Cuando Dios creó a Adán, puso en el jardín de Edén el “árbol de la vida”. (Gé 2:9.)

El fruto de este árbol más bien, representaba la garantía de vivir “hasta tiempo indefinido”
que Dios otorgaría a aquel que recibiese su permiso para comer del fruto.
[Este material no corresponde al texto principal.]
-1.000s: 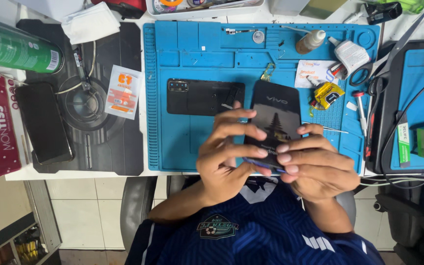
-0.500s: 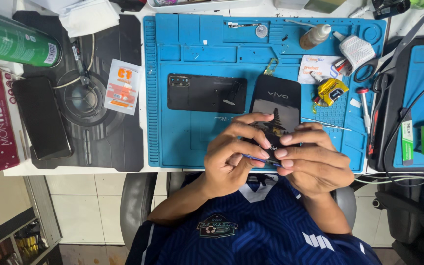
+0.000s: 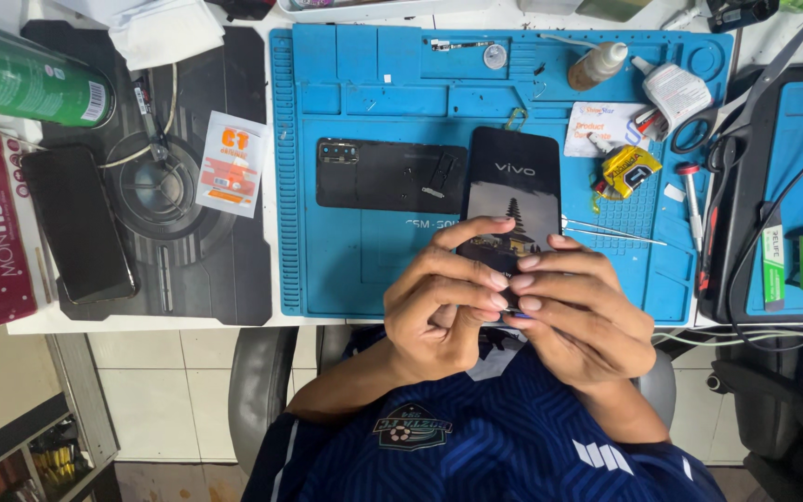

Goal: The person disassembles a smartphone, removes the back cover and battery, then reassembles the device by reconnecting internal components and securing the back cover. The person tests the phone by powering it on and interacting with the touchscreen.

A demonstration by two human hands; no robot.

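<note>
We hold a phone (image 3: 513, 200) in both hands over the near edge of the blue mat (image 3: 364, 260), its lit screen facing up. Our left hand (image 3: 443, 307) curls around the phone's lower left side, fingers closed on it, fingertips pressed at its bottom edge. Our right hand (image 3: 578, 311) clamps the lower right side the same way, and the fingertips of both hands meet at the phone's near end. What the fingertips pinch there we cannot tell.

Just left of the phone, a black back cover (image 3: 388, 175) lies flat in the middle of the mat. Tweezers (image 3: 615, 232) lie just right of the phone. A small bottle (image 3: 598, 65) lies near the mat's far edge, and a yellow tube (image 3: 632, 169) rests toward its right edge beside scissors (image 3: 699, 135). Off the mat's left edge, a second phone (image 3: 76, 223) lies on a black pad (image 3: 188, 270), with a green can (image 3: 20, 79) at the far left corner of the tabletop.
</note>
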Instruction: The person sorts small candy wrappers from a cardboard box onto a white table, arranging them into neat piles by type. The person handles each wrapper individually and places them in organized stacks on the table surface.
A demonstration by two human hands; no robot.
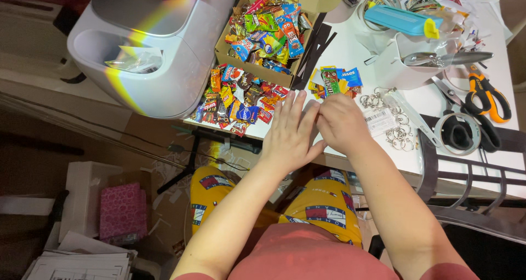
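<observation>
Resting side by side at the near edge of the white worktop [350,52], both hands are busy in the same small spot. The left hand [290,135] lies flat, palm down, its fingers [289,106] straight and slightly spread, tips pointing away toward the sweets. The right hand [341,121] is curled just beside it, touching it, with the fingers bent under; whether they pinch anything I cannot tell, since the knuckles hide it.

Just beyond the fingertips lies a small heap of candy packets [334,81], yellow, green and blue. To the left of the hands a wider spill of wrapped sweets [235,102] spreads over the worktop, and behind that an open cardboard box [263,36] is brimful of more. Black strips [312,52] lean against the box.

Right of the right hand sit a barcode label [379,120] and a scatter of metal key rings [399,132]. Farther right are orange-handled scissors [487,96] and a tape roll [456,133]. A grey machine [159,44] stands at the far left.
</observation>
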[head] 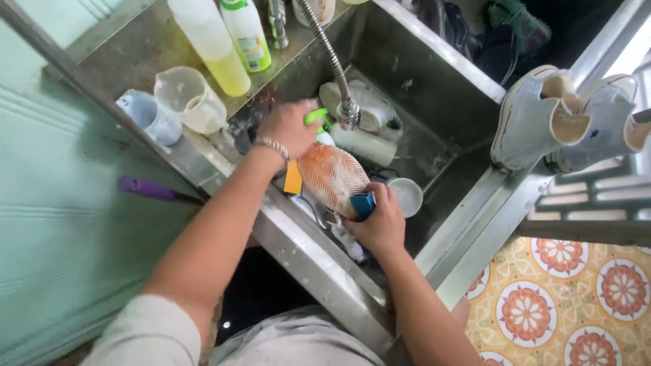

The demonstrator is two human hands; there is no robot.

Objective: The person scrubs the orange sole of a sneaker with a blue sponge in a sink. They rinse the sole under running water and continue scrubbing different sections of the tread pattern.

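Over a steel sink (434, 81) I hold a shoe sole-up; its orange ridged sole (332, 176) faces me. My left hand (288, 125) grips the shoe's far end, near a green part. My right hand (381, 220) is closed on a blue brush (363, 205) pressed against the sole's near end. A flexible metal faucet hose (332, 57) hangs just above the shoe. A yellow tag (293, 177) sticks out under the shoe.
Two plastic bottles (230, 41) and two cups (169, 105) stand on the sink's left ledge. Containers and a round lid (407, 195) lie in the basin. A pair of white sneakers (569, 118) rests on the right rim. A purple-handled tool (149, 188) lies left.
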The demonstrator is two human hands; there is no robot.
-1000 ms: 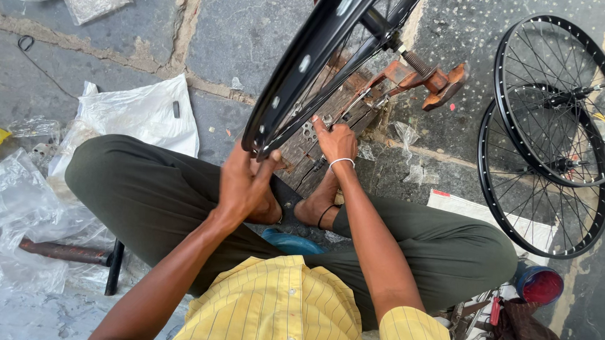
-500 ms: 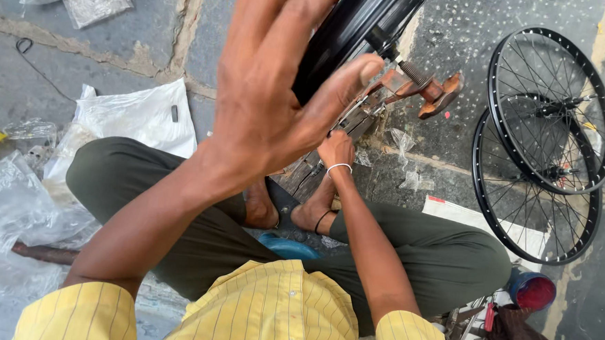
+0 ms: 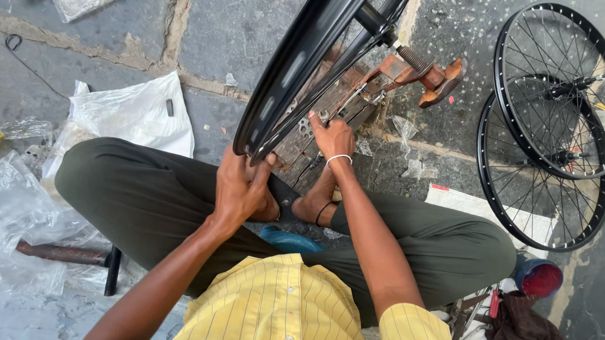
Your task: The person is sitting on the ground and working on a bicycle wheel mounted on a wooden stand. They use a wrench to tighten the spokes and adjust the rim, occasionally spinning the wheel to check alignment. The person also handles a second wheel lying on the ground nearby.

Como Dios colocó el árbol en el jardín con algún propósito,
a Adán sin duda se le hubiese permitido comer de su fruto
una vez que hubiera demostrado su fidelidad hasta un grado que Dios
considerara satisfactorio y suficiente.

Después que Adán transgredió, se le impidió comer del árbol.
Jehová dijo: “Ahora, para que no alargue la mano
y efectivamente tome fruto también del árbol de la vida y coma y viva hasta tiempo indefinido...”.
Seguidamente hizo valer su palabra;
no permitiría que alguien indigno de la vida
viviese en el jardín que había sido creado para personas justas
y comiese del árbol de la vida. (Gé 3:22, 23.)

Adán, que había disfrutado de vida perfecta —
cuya continuidad estaba condicionada a su obediencia a Jehová
(Gé 2:17; Dt 32:4)—, experimentó entonces la operación del pecado y su fruto: la muerte.
Sin embargo, seguía teniendo gran energía vital.
Incluso en su triste situación, aislado de Dios y de la verdadera espiritualidad,
vivió novecientos treinta años antes de que lo abatiese la muerte.

Mientras tanto, pudo transmitir a sus descendientes una medida de vida,
no su plenitud, que permitió a muchos de ellos vivir de setecientos a novecientos años. (Gé 5:3-32.)

Santiago, el medio hermano de Jesús, explica el proceso que se dio en Adán:
“Cada uno es probado al ser provocado
y cautivado por su propio deseo.
Entonces el deseo, cuando se ha hecho fecundo,
da a luz el pecado;
a su vez, el pecado,
cuando se ha realizado, produce la muerte”. (Snt 1:14, 15.)